How to optimize a complex SQL query: Mindset and Strategy
Published on 12/12/2023You know those crazy SQL queries. I recently optimized one of them for the project Algorea.
A service of the API was very slow and I’ve been asked if I can fix it.
I’ll describe here the process I took to do that. Along with the mindset I use when I’m facing such challenges.
I believe that the mindset is the most important part. It’s the secret that makes you better and motivated on the long run.
Replicate the slow execution time
First, you need to replicate. Don’t work without seeing the issue.
This might mean loading a lot of data in your database.
Do not proceed to the next step until you see the slow execution time.
Find the culprit
Once you see the slow execution time, you need to find the cause.
Here, the cause is a slow SQL query. But in real life, it could also come from the code, the network, or anything.
You need to have a way to time-debug your code. Avoid hacking your way in to do that. An easy way to debug the execution time will save you a lot of time in the long run. If you don’t have it, invest now.
In this case, we have all queries along with their execution time logged in a file.
This is what I found:
[2023-12-12 09:23:47] [2467.47ms] **complex query here**
The complex query is the one I need to optimize.
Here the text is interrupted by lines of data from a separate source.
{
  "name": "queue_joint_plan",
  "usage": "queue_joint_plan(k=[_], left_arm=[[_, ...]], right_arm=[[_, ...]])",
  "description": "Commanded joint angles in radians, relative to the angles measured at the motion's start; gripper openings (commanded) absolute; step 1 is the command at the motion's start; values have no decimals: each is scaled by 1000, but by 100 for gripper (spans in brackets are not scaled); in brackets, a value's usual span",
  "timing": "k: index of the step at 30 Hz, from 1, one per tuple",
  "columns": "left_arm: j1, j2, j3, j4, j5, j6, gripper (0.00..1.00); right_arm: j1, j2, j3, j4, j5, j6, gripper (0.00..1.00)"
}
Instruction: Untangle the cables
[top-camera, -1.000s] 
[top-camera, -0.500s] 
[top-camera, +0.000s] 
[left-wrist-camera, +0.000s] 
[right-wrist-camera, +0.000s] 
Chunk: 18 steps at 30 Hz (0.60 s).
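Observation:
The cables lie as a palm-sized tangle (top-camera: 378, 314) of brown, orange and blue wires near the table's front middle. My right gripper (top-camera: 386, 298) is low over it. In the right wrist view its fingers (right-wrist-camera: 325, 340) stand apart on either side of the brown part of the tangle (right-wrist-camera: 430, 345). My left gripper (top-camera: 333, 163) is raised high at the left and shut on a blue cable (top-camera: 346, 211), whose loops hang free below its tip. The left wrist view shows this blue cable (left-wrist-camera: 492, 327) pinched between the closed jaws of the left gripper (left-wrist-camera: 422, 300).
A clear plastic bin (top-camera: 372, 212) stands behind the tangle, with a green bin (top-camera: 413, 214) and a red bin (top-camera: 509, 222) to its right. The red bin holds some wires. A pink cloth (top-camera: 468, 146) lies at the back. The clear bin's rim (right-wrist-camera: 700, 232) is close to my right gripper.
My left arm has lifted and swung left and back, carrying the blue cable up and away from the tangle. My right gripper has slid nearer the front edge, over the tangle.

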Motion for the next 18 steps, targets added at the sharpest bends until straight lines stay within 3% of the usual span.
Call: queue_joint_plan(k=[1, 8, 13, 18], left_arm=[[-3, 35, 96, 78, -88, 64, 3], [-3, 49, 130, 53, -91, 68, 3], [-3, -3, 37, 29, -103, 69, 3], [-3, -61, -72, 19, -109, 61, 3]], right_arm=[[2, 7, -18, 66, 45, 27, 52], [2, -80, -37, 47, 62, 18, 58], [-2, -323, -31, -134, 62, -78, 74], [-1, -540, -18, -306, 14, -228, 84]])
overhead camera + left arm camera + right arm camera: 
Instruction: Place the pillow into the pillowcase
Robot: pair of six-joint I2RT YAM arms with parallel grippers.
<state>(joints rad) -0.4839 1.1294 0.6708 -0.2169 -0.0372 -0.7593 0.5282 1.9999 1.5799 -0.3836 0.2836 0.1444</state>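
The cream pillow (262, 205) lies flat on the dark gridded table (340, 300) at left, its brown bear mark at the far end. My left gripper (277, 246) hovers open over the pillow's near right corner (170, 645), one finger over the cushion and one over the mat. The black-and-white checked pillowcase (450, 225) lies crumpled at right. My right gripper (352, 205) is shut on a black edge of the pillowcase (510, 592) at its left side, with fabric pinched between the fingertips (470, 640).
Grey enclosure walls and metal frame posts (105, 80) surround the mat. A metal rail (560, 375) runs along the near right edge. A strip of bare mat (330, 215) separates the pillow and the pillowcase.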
It takes 2.5 seconds to execute. The whole service takes about the same time to execute, so this is the culprit.
The first thing I do is to copy-paste the query in a SQL editor, and run it to make sure it’s as slow as in the logs.
I use HeidiSQL, but you can use any SQL editor you like. As can see at the bottom of the screenshot, the query takes 5 seconds to execute.
We found the culprit!
Look at the issue the eyes
Now that we have the query, we need to understand it.
I like to say that a formatted code is already half understood. So, let’s format it.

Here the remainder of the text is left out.